Would you transcribe the records word for word, please?

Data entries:
======

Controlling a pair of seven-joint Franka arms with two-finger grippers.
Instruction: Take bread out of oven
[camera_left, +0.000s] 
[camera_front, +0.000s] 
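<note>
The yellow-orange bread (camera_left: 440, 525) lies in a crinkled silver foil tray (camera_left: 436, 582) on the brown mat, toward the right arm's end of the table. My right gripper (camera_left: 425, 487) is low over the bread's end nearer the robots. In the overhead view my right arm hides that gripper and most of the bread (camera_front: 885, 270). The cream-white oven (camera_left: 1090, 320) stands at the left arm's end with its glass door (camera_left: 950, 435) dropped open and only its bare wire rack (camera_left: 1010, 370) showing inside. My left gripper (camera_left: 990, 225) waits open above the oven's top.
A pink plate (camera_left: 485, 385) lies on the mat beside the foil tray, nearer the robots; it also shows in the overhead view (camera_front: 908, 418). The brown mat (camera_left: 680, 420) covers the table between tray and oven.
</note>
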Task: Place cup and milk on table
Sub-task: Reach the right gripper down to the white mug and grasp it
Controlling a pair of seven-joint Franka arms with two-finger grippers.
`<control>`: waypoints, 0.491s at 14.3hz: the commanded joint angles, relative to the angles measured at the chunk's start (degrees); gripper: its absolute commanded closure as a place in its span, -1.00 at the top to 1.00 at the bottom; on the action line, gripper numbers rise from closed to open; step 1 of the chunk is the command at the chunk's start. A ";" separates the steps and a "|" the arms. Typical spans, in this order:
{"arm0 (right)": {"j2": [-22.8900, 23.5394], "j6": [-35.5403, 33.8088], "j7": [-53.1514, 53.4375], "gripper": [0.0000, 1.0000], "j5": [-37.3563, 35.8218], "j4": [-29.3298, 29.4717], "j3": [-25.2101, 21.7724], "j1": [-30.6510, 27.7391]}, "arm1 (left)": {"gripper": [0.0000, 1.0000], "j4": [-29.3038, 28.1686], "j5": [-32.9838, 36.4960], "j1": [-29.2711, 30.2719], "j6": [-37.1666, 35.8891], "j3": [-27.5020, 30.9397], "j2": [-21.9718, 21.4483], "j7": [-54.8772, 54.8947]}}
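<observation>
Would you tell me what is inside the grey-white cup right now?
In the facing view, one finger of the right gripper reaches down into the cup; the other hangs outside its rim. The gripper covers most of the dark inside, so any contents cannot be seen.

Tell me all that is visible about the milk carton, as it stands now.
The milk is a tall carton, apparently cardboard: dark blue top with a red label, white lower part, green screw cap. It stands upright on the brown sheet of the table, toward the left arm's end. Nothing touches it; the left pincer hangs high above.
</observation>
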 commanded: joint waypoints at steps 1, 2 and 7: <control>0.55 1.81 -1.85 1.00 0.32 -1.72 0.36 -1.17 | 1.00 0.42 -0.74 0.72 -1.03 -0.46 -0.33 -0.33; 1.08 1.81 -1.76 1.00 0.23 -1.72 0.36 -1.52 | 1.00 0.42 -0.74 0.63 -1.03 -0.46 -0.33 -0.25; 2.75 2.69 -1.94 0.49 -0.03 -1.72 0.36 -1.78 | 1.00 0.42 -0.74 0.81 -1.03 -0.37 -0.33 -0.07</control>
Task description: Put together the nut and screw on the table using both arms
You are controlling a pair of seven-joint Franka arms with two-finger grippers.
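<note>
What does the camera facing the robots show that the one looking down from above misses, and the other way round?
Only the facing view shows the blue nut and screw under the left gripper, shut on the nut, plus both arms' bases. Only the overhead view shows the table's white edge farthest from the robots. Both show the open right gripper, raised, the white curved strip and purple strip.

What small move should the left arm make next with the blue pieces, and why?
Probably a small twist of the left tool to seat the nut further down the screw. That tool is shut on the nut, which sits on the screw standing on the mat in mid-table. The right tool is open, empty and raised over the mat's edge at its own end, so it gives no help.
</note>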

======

▸ **Problem solution**
Controlling a pair of seven-joint Franka arms with two-finger grippers.
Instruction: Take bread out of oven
[camera_left, +0.000s] 
[camera_front, +0.000s] 
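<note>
The yellow-orange bread (camera_left: 440, 525) lies in a crinkled silver foil tray (camera_left: 436, 582) on the brown mat, toward the right arm's end of the table. My right gripper (camera_left: 425, 487) is low over the bread's end nearer the robots. In the overhead view my right arm hides that gripper and most of the bread (camera_front: 885, 270). The cream-white oven (camera_left: 1090, 320) stands at the left arm's end with its glass door (camera_left: 950, 435) dropped open and only its bare wire rack (camera_left: 1010, 370) showing inside. My left gripper (camera_left: 990, 225) waits open above the oven's top.
A pink plate (camera_left: 485, 385) lies on the mat beside the foil tray, nearer the robots; it also shows in the overhead view (camera_front: 908, 418). The brown mat (camera_left: 680, 420) covers the table between tray and oven.
</note>
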Task: Place cup and milk on table
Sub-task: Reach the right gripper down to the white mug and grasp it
Controlling a pair of seven-joint Franka arms with two-finger grippers.
`<control>`: waypoints, 0.491s at 14.3hz: the commanded joint angles, relative to the angles measured at the chunk's start (degrees); gripper: its absolute commanded closure as a place in its span, -1.00 at the top to 1.00 at the bottom; on the action line, gripper numbers rise from closed to open; step 1 of the chunk is the command at the chunk's start. A ";" separates the steps and a "|" the arms. Typical spans, in this order:
{"arm0 (right)": {"j2": [-22.8900, 23.5394], "j6": [-35.5403, 33.8088], "j7": [-53.1514, 53.4375], "gripper": [0.0000, 1.0000], "j5": [-37.3563, 35.8218], "j4": [-29.3298, 29.4717], "j3": [-25.2101, 21.7724], "j1": [-30.6510, 27.7391]}, "arm1 (left)": {"gripper": [0.0000, 1.0000], "j4": [-29.3038, 28.1686], "j5": [-32.9838, 36.4960], "j1": [-29.2711, 30.2719], "j6": [-37.1666, 35.8891], "j3": [-27.5020, 30.9397], "j2": [-21.9718, 21.4483], "j7": [-54.8772, 54.8947]}}
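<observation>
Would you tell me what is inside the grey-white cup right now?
In the facing view, one finger of the right gripper reaches down into the cup; the other hangs outside its rim. The gripper covers most of the dark inside, so any contents cannot be seen.

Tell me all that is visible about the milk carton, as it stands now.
The milk is a tall carton, apparently cardboard: dark blue top with a red label, white lower part, green screw cap. It stands upright on the brown sheet of the table, toward the left arm's end. Nothing touches it; the left pincer hangs high above.
</observation>
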 commanded: joint waypoints at steps 1, 2 and 7: <control>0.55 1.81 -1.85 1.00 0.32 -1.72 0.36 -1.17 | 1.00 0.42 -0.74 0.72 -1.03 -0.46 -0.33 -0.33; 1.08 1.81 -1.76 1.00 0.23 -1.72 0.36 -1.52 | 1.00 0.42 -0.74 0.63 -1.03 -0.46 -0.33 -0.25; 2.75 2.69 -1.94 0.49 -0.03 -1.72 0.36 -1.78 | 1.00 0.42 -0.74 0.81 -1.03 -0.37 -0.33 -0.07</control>
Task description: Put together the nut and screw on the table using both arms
You are controlling a pair of seven-joint Franka arms with two-finger grippers.
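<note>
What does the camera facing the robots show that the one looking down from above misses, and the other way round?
Only the facing view shows the blue nut and screw under the left gripper, shut on the nut, plus both arms' bases. Only the overhead view shows the table's white edge farthest from the robots. Both show the open right gripper, raised, the white curved strip and purple strip.

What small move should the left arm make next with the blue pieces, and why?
Probably a small twist of the left tool to seat the nut further down the screw. That tool is shut on the nut, which sits on the screw standing on the mat in mid-table. The right tool is open, empty and raised over the mat's edge at its own end, so it gives no help.
</note>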

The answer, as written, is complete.